Occupationally, things are improving too. Particularly interesting is the 0.7% increase in footfall at shopping parks, reported by Experian. One reason for this is click & collect, which for many shoppers has become a way of life. It is easy for someone to go to Waitrose to pick up a £25 John Lewis order and leave having spent another £50 in Waitrose itself. Retail analyst Verdict is now predicting that click & collect will grow by 122% to £6.5bn by 2019, and it now accounts for 30% of John Lewis’s online sales.

Click & collect is fuelling a strong pick-up in consumer activity. Our exit surveys for the six months to September show dwell times up 5%, footfall up 2.6% to 340 million visitors and average spend up 12% - translating into retail sales up 4.4% in the same time.

Rental growth

So how do investors differentiate between different types of retail property now?

UK institutions are seeking income and 5%-6% shopping centre yields compare well with negligible returns from money in the bank. Only now, with the signs that we are now back on the road to rental growth, there is the prospect of 1%-3% extra income in the medium term.

Sovereign wealth funds are on the hunt for trophies - hence Chinese investors’ appetite for assets like Fosse Park, which was bought by a sovereign wealth fund in partnership with The Crown Estate for £345.5m in August.

And superstores? Despite the food retail sector’s travails, they retain their appeal to overseas funds and UK pension funds, with British Land having sold £232m of gross assets since March. Where there are four 100,000 sq ft stores in one location they may struggle, but in a town where there is one 100,000 sq ft store the investment dynamics are strong.

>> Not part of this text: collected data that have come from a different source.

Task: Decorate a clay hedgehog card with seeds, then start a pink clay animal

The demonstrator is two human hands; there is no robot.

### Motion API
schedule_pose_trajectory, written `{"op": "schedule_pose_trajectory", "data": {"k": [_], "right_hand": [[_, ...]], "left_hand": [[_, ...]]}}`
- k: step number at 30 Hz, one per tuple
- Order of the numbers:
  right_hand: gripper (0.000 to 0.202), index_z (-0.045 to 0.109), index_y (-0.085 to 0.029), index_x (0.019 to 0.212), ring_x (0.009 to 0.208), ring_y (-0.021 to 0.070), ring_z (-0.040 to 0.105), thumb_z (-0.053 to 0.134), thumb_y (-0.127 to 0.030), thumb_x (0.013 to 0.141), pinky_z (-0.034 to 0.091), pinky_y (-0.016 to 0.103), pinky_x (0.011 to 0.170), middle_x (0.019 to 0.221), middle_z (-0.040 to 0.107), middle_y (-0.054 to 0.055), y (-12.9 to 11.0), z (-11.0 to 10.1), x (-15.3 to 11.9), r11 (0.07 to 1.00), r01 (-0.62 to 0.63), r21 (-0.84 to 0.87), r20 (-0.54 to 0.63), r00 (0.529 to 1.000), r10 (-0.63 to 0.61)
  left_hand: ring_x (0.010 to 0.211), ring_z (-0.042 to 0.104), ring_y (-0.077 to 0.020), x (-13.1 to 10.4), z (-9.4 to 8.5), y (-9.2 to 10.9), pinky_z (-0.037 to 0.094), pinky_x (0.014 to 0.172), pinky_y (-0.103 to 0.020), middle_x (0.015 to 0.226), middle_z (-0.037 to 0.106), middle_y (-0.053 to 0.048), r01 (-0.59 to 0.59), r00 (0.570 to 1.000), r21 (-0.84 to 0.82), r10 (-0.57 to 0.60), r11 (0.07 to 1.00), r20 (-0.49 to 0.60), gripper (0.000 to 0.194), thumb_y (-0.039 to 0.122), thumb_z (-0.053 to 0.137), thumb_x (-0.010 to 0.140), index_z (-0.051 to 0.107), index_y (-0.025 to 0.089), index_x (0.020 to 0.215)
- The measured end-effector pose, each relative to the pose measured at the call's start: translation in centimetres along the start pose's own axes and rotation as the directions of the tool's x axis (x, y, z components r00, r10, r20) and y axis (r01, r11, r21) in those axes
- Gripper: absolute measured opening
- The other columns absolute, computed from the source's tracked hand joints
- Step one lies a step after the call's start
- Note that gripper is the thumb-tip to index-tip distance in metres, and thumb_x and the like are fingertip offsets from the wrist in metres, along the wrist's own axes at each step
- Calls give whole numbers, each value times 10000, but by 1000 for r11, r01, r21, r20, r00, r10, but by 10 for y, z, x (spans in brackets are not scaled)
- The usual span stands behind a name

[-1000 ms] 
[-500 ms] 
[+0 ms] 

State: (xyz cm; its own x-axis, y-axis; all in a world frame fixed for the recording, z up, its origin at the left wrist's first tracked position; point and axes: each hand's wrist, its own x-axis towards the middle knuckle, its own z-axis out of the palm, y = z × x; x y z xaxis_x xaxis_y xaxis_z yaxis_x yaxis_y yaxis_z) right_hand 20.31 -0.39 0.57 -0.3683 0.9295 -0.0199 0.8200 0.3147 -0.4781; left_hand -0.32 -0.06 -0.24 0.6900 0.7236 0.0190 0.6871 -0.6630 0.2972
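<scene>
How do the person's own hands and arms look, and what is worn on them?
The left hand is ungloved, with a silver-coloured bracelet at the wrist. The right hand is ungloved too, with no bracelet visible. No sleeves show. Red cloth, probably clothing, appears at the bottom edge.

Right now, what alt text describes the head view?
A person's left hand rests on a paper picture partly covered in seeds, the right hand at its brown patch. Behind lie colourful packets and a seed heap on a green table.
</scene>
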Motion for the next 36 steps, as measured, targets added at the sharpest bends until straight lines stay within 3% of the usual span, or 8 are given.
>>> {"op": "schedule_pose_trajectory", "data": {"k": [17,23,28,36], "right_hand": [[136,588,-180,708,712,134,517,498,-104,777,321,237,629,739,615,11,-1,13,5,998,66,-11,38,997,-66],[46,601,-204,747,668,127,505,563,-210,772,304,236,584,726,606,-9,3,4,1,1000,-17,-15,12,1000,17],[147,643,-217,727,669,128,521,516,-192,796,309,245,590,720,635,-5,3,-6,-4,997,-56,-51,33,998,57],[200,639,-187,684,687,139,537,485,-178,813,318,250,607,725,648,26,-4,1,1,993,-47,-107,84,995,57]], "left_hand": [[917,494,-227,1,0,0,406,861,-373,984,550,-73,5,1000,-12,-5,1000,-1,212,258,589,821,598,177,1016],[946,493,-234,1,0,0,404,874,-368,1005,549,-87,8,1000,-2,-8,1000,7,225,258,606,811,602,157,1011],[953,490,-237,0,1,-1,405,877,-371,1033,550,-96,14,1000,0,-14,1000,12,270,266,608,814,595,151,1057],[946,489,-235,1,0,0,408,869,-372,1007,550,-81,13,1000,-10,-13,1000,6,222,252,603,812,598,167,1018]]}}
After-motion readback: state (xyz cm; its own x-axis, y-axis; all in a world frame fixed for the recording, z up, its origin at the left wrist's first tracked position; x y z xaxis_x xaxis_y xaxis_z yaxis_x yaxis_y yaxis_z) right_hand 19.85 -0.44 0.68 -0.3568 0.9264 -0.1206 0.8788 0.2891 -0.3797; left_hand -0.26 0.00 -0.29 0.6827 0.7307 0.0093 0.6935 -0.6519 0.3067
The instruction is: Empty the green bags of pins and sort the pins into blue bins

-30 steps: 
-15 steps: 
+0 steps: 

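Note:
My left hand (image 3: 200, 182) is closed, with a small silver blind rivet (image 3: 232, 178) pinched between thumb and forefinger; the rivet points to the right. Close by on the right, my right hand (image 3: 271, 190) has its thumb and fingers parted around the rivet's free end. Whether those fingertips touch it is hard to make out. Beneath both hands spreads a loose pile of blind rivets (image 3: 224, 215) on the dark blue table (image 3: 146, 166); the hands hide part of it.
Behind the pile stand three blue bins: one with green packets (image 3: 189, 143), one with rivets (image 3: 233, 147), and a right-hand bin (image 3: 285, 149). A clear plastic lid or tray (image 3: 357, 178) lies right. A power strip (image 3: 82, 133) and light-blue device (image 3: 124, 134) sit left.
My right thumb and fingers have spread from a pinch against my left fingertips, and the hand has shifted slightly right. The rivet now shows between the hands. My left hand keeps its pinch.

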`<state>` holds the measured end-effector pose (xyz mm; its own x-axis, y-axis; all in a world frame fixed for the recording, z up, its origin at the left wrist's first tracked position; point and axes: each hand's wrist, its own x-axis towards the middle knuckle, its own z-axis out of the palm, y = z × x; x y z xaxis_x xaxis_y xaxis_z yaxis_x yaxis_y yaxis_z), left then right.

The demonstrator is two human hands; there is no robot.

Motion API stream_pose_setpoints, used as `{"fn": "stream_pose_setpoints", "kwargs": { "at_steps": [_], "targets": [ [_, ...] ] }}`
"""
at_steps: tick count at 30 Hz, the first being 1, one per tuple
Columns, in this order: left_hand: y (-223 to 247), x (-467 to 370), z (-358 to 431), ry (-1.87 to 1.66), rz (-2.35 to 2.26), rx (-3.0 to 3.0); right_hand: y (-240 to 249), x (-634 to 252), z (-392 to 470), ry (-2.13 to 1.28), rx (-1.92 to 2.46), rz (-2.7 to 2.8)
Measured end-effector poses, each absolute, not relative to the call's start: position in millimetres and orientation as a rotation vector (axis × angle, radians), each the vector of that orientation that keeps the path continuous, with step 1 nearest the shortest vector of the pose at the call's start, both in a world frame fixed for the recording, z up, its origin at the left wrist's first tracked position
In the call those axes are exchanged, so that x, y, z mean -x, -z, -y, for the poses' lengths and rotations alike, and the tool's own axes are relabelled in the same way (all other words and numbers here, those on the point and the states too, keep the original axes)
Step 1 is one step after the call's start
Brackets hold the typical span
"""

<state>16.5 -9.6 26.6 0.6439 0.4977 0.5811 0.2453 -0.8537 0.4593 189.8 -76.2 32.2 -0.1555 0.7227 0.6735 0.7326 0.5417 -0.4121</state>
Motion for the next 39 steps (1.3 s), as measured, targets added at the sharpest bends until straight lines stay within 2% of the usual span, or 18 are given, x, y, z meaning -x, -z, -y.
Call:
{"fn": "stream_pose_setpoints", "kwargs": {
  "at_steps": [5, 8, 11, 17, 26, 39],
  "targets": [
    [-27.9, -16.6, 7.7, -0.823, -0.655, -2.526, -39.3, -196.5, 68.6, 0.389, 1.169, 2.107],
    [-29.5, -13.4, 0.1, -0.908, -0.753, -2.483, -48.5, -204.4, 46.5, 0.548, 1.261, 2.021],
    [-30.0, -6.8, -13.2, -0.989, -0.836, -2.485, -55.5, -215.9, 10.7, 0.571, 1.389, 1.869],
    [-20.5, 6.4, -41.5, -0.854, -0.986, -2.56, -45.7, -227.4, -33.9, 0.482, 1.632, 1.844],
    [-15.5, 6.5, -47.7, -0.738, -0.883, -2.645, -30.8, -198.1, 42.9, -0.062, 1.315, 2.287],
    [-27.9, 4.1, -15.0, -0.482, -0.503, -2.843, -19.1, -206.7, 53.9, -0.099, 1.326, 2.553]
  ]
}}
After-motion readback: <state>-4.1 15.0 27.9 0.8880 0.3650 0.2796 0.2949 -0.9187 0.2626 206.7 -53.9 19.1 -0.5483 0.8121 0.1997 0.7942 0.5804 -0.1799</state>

The best shopping parks are also performing strongly, but it is vital to tailor these assets to meet the needs of a more discerning shopper and the growth of click & collect. Our shopping parks provide large stores with flexible layouts and room for storage; they have lots of free parking and are easy to get to.

Improving the mix is also crucial to that, and last month at Fort Kinnaird, our Hercules Unit Trust’s joint venture with The Crown Estate, we announced that eight new brands would be moving in. These include a 40,100 sq ft Primark, TK Maxx/HomeSense, Fat Face, Simply Be/Jacamo, Five Guys, Ed’s Easy Diner and Caffè Nero.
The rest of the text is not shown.